O caso foi encaminhado e chegou a ser arquivado pela Justiça Militar março em 2017. Mas, a pedido do Ministério Público, o processo foi reaberto na Justiça Comum.
Em junho deste ano, o pedido de prisão preventiva Douglas Luiz de Paula, André Donizetti Camilo e Fábio Donizeti Pultze, os três policiais militares indiciados no caso, foi negado. Segundo a Secretária de Segurança Pública, um dos agentes públicos já se aposentou e os outros dois seguem atuando no mesmo batalhão.
Para a advogada, o caso tem relação direta com racismo institucional que permeia a justiça criminal.
“É o terrorismo de Estado que se define exatamente na selvageria e na brutalidade e nesse terror corpo-psíquico contra a Luana e seus familiares que sofrem junto desde a época que aconteceu esse crime brutal em 2016. Até hoje os familiares são torturados e são violentados sistematicamente com toda essa burocracia do estado; com as negativas de justiça; com toda a trajetória e caminhada entre Ribeirão Preto e São Paulo”, diz Alves.
Campanha
A morte de Luana Barbosa virou símbolo de resistência e luta para o movimento negro e feminista. O nome dela batiza, por exemplo, o Coletiva Feminista Luana Barbosa, formado por mulheres negras, periféricas e lésbicas.
Com a realização da audiência, entidades e organizações feministas estão organizando uma campanha de arrecadação para levar caravanas da capital paulista para acompanhar a sessão em Ribeirão Preto.
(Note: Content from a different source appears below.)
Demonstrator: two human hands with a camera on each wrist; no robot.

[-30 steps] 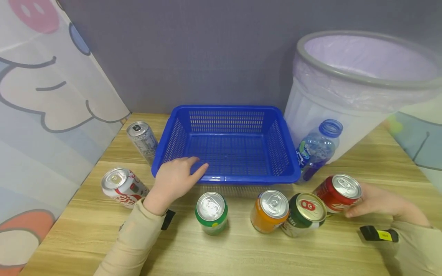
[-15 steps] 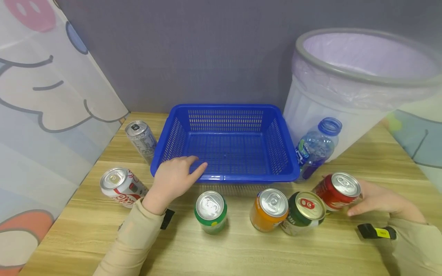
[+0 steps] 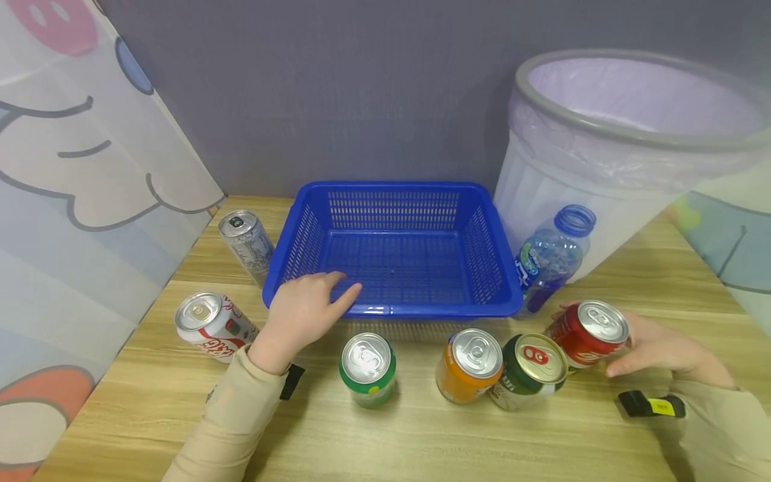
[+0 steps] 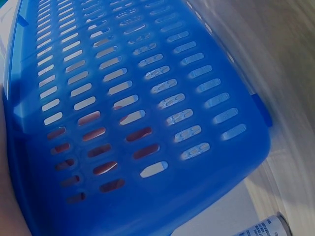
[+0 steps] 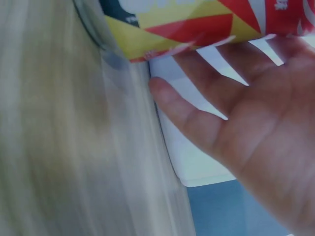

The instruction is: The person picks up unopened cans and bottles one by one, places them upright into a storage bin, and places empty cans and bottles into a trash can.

A integrante da Marcha da Mulheres Negras e Marcha Mundial de Mulheres, Cinthia Abreu, pontua que o objetivo da ação é apoiar os familiares de Luana.
“A expectativa é que nossa ida seja de pressão. E também para que a família não esteja sozinha, que o movimento social tá junto para poder cobrar por justiça”, afirma a militante.
Um relatório do Grupo de Pesquisa Lesbocídio, do Núcleo de Inclusão Social (NIS) da Universidade Federal do Rio de Janeiro (UFRJ), apontou que 126 lésbicas foram brutalmente assassinadas no país entre 2014 e 2017.
Já o Atlas da Violência de 2017 mostrou que, além de serem maioria entre as vítimas fatais de agressão, mulheres negras são também as que mais morrem pelas mãos do Estado, nas “intervenções legais e operações de guerra”.
“Para nós, conseguir justiça por Luana Barbosa é, sem sombra de dúvidas, uma vitória nossa diante de um estado que vem assassinando a população negra. A conduta da polícia é essa. A gente também quer denunciar essa conduta violenta da polícia”, afirma Cinthia.
A familiar de Luana também destaca a simbologia da audiência ocorreu na véspera do Dia da Mulher Negra Latina e Afrocaribenha, no dia 25 de julho.
“Nós, mulheres negras, ainda estamos na luta pelo reconhecimento da nossa humanização, para provar que somos seres humanos. Luana foi torturada gritando que era uma mulher, pedindo apenas seu direito de ser revistada por uma mulher”, pontua.
Entre 2005 e 2015, 52% das mulheres vitimadas pelo braço armado do Estado eram pretas ou pardas.